## PROBLEM
Copy every line of the following data that includes the string "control".

*-*-*

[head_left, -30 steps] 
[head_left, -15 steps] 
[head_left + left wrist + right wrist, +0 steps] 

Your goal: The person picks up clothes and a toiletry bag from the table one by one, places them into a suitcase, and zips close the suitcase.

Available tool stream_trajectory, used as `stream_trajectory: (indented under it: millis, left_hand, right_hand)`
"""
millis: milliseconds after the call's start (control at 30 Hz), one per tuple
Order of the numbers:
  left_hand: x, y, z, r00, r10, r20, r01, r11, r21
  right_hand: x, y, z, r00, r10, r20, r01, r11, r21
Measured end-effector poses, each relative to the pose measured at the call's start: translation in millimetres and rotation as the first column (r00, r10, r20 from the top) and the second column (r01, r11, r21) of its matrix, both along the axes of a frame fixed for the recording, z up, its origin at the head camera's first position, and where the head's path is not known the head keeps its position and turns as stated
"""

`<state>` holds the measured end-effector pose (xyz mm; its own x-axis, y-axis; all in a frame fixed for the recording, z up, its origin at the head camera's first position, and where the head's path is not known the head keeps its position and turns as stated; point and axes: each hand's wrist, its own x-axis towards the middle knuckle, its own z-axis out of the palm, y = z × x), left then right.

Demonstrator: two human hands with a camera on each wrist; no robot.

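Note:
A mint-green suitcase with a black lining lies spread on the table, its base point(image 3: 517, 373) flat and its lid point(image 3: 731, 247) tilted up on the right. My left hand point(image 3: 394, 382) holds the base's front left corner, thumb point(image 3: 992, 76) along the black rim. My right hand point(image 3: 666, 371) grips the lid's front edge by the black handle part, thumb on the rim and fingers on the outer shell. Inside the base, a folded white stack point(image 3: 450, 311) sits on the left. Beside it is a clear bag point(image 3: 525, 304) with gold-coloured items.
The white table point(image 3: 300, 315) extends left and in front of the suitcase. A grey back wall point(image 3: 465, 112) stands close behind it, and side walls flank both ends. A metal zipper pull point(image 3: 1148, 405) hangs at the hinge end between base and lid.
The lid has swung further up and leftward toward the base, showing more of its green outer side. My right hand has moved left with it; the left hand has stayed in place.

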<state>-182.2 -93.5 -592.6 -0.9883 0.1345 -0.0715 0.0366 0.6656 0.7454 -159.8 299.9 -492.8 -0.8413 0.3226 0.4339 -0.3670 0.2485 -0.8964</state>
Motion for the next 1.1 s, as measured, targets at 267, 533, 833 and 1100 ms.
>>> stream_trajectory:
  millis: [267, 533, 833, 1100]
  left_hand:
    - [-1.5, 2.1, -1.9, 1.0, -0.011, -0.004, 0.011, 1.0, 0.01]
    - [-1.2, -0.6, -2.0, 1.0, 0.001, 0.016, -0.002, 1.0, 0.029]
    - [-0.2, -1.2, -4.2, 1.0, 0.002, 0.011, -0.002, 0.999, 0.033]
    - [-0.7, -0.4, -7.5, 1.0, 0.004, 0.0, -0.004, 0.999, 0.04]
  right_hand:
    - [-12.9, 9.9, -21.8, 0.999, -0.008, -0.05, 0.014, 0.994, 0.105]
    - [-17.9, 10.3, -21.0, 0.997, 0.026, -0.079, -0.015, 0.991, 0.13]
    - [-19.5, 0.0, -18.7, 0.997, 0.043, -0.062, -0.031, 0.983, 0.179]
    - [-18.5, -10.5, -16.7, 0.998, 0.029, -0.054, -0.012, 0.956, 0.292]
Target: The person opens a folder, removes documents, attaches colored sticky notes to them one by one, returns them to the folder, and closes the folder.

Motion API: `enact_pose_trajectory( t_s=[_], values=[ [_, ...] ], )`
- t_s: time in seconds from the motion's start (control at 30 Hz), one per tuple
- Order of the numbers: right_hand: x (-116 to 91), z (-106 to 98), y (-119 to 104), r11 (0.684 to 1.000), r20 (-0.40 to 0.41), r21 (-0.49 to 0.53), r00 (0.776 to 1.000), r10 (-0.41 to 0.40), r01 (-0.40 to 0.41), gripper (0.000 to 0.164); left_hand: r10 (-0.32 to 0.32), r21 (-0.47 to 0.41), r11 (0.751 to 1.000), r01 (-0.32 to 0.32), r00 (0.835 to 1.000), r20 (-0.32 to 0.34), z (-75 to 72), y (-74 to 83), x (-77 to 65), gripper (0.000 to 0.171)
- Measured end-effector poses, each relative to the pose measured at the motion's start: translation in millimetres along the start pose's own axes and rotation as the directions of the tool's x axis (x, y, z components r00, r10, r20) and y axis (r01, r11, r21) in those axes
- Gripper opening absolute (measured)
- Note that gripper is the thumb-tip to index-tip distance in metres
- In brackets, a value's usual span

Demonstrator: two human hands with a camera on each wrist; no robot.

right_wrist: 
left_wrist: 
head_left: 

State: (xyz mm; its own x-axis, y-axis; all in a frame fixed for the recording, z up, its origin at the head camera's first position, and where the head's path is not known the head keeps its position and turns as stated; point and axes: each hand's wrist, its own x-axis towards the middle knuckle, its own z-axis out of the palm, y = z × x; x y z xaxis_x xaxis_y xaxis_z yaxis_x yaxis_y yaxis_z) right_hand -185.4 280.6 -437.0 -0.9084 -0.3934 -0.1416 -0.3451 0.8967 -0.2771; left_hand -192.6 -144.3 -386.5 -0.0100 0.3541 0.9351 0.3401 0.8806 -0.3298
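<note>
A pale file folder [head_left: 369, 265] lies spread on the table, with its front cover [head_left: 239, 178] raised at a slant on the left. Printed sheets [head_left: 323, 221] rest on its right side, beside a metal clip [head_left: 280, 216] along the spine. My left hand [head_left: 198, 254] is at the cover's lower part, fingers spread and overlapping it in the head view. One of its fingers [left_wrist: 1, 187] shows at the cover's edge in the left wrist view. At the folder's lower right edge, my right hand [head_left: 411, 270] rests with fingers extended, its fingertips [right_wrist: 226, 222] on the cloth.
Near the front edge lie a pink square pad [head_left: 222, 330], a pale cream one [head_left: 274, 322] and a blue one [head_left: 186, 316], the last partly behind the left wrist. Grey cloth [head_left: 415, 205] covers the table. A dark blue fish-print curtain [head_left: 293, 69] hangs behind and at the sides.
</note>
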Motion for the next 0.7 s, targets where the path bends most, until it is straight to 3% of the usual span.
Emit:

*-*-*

## WRITTEN SOLUTION
millis: milliseconds after the call's start (control at 30 Hz), one per tuple
- t_s: time in seconds from the motion's start (control at 30 Hz), one per tuple

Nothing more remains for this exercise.